Teacher Abigail Zwerner, who was shot by a six-year-old student in the US, has opened up about the difficulties of her “exhausting” recovery for the first time.
The 25-year-old was left with wounds to her left hand and chest, which required a hospital stay of nearly two weeks after the shooting took place in a school in Newport News, Virginia.
The teacher was praised for escorting 20 children to safety after being shot.
Ms Zwerner has now spoken publicly for the first time in an interview which is set to air on NBC’s “TODAY” show in the US on Tuesday.
In a two-minute preview of the interview, Ms Zwerner said she’s been doing “okay,” while adding that “it’s been challenging” and that she’s “gone through a lot of obstacles and challenges.”
She added: “Some days are not so good days, where I can’t get up out of bed.
“Some days are better than others, where I’m able to get out of bed and make it to my appointments.
“But you know, from going through what I’ve gone through, I try to stay positive.”
‘Tragedy could have been prevented’
Earlier this month, a prosecutor decided not to seek charges against the six-year-old boy.
Attorney Howard Gwynn said the “prospect that a six-year-old can stand trial is problematic” given that a child that young wouldn’t have the ability to understand the legal system and what a charge means.
However, according to Ms Zwerner’s lawyer, Diane Toscano, the boy had behavioural issues and a pattern of troubling interactions with staff and students at the school.
“I can tell you there were failures on multiple levels in this case, and there were adults that were in positions of authority that could have prevented this tragedy from happening and did not,” Ms Toscano added.
NBC reported Ms Zwerner’s lawyers are planning to file a lawsuit about the shooting in the next two weeks.
Ms Zwerner told NBC News that she has had four operations since the shooting – the most recent one on her hand, which she is now unable to use fully.
Daily tasks have become harder for her, such as opening a water bottle and getting dressed.
“Physical therapy is not only physically exhausting but mentally exhausting as well.

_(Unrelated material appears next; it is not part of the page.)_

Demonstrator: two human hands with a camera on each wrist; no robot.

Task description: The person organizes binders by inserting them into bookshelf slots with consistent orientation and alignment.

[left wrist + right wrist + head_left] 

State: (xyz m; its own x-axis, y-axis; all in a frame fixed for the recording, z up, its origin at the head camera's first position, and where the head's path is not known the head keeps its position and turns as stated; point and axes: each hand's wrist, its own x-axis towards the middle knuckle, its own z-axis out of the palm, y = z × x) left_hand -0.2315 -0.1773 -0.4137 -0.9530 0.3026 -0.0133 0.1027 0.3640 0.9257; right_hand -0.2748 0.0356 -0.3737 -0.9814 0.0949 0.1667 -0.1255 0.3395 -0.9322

I’m supposed to be moving them once every hour, throughout the hour,” she told NBC.
Ms Zwerner added: “Just manipulating them to get that blood flowing and to get that movement back into the hand.”
The shooting, which took place on 6 January, raised fresh concerns about school and gun safety, as police said the boy had taken a gun that belonged to his mother.
The legally owned 9mm handgun was found in the boy’s backpack on the day of the shooting.
In a statement, the family of the six-year-old pupil said the gun was “secured” at their home when he took it.
“Our family has always been committed to responsible gun ownership and keeping firearms out of the reach of children. The firearm our son accessed was secured,” the family said in a statement provided by their attorney, James Ellenson.
“Our heart goes out to our son’s teacher and we pray for her healing in the aftermath of such an unimaginable tragedy as she selflessly served our son and the children in the school,” the statement continued.